Foundation of the Sretensky Monastery

The historical area of Moscow, called Kuchkov Field , in the XII century belonged to the Suzdal boyar. In the possession of Stepan Ivanovich Kuchka there were several villages and villages, standing on both banks of the Moskva River. Initially, Kuchkovo Pole was a place where death sentences were carried out and murderers and robbers were executed. After, As huts began to be built in these places, it became necessary to build a temple. The first wooden church was consecrated in honor of Mary of Egypt in 1385.
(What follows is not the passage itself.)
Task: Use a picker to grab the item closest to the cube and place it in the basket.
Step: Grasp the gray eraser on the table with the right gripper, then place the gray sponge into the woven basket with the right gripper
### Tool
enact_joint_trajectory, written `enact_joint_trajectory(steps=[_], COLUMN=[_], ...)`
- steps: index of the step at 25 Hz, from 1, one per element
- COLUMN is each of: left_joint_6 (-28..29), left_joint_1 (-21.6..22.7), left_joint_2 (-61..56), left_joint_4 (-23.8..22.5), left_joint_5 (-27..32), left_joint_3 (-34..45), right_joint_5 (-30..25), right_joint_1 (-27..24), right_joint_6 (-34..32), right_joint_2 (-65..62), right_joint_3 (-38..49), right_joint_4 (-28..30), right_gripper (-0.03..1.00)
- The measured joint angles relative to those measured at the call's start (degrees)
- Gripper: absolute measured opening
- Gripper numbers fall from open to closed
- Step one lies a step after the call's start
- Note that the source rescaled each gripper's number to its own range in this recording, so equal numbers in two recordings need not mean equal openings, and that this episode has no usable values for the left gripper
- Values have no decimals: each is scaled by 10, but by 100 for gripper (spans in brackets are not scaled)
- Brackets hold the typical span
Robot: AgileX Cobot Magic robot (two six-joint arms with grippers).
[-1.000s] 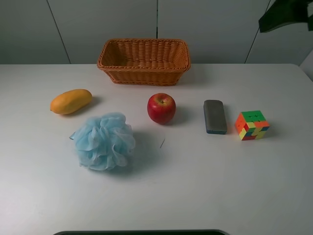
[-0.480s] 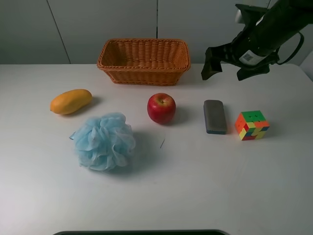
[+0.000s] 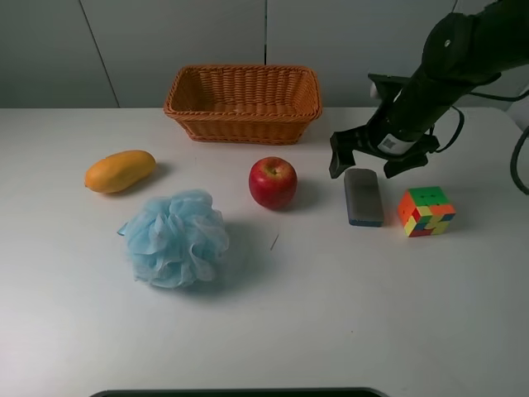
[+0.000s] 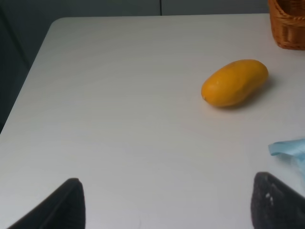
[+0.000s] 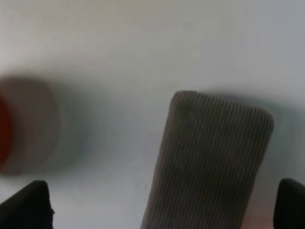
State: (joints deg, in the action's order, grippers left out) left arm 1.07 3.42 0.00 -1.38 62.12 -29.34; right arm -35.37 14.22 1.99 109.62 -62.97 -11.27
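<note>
The dark-grey flat block (image 3: pixel 364 197) lies on the white table, just left of the multicoloured cube (image 3: pixel 426 211). My right gripper (image 3: pixel 366 163), the black picker, is open and hangs over the block's far end, one finger on each side. In the right wrist view the ribbed block (image 5: pixel 214 157) fills the space between the open fingertips (image 5: pixel 26 205), blurred. The wicker basket (image 3: pixel 244 103) stands at the back middle. My left gripper (image 4: pixel 167 210) is open and empty, out of the high view.
A red apple (image 3: pixel 273 182) sits left of the block. A blue bath pouf (image 3: pixel 175 238) and a yellow mango (image 3: pixel 120 171) lie on the left side. The left wrist view shows the mango (image 4: pixel 234 82) and a basket corner (image 4: pixel 288 24).
My right arm came in from the upper right and dropped toward the table, until its open gripper reached the block's far end. The objects have not moved.
</note>
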Motion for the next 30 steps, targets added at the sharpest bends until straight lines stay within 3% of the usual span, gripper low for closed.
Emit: enact_joint_trajectory(steps=[8,22,23,24,26,28,30], left_joint_6=[0,0,0,0,0,0,0], left_joint_1=[0,0,0,0,0,0,0], left_joint_2=[0,0,0,0,0,0,0], left_joint_4=[0,0,0,0,0,0,0], left_joint_5=[0,0,0,0,0,0,0], left_joint_3=[0,0,0,0,0,0,0], right_joint_5=[3,5,5,5,5,5,6], right_joint_1=[0,0,0,0,0,0,0], right_joint_6=[-20,-20,-20,-20,-20,-12,-7], right_joint_2=[37,70,70,70,70,70,70], right_joint_3=[0,-1,-1,-1,-1,-1,-1], right_joint_4=[27,21,21,20,18,17,17], right_gripper=[100,100,91,70,0,7,7])
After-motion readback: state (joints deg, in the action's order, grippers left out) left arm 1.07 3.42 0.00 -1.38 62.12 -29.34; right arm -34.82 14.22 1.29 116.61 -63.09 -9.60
Ten years later, a church in honor of the Vladimir Icon of the Most Holy Theotokos was laid near the wooden church. The construction was preceded by a miraculous event that happened on August 26, 1395. On this day, the procession with the Metropolitan Cyprian accidentally came across an icon that was being carried from Vladimir to Moscow. The procession took place in the name of assistance in the upcoming battle with Tamerlane. Surprisingly, the next day the Golden Horde turned back and did not go to Moscow. Two years later, a monastery was founded around the Church of the Vladimir Icon of the Mother of God. Grand Duke Vasily I Dmitrievich he himself took part in laying the first stone and every year on August 26 he walked along with the procession, celebrating the miraculous event.

Historians have no consensus about the original location of the Sretensky Monastery. There is a hypothesis that it was founded exactly where the monastery is located today. Other researchers believe that the Sretensky Monastery originally stood in Kitai-Gorod near the now-lost Nikolsky Gate.

Abode in the 15th-19th centuries

Ivan III who ascended the throne in 1462 paid enough attention to the development and prosperity of churches and monasteries. Under him, the churches of the Sretensky Monastery were rebuilt from stone. The temple in honor of Mary of Egypt was small, square in plan and single-domed. The iconostasis in it was replaced by an altar barrier carved out of stone. In 1482 the third temple in honor of Nicholas the Wonderworker was built in the monastery. Sretensky Monastery was the first to meet pilgrims walking in the direction of the Trinity-Sergius Lavra. It also became a place of greeting and glorification of the soldiers of Ivan the Terrible, who took Kazan and returned with victory.

The troubled years have become a heroic time for the Sretensky Monastery. The militia headquarters was located within its walls, and Dmitry Minin , wounded in the spring of 1611, received help at the monastery. After the end of the Troubles, the monastery met a new king from the Romanov family, who returned from the Ipatiev Monastery.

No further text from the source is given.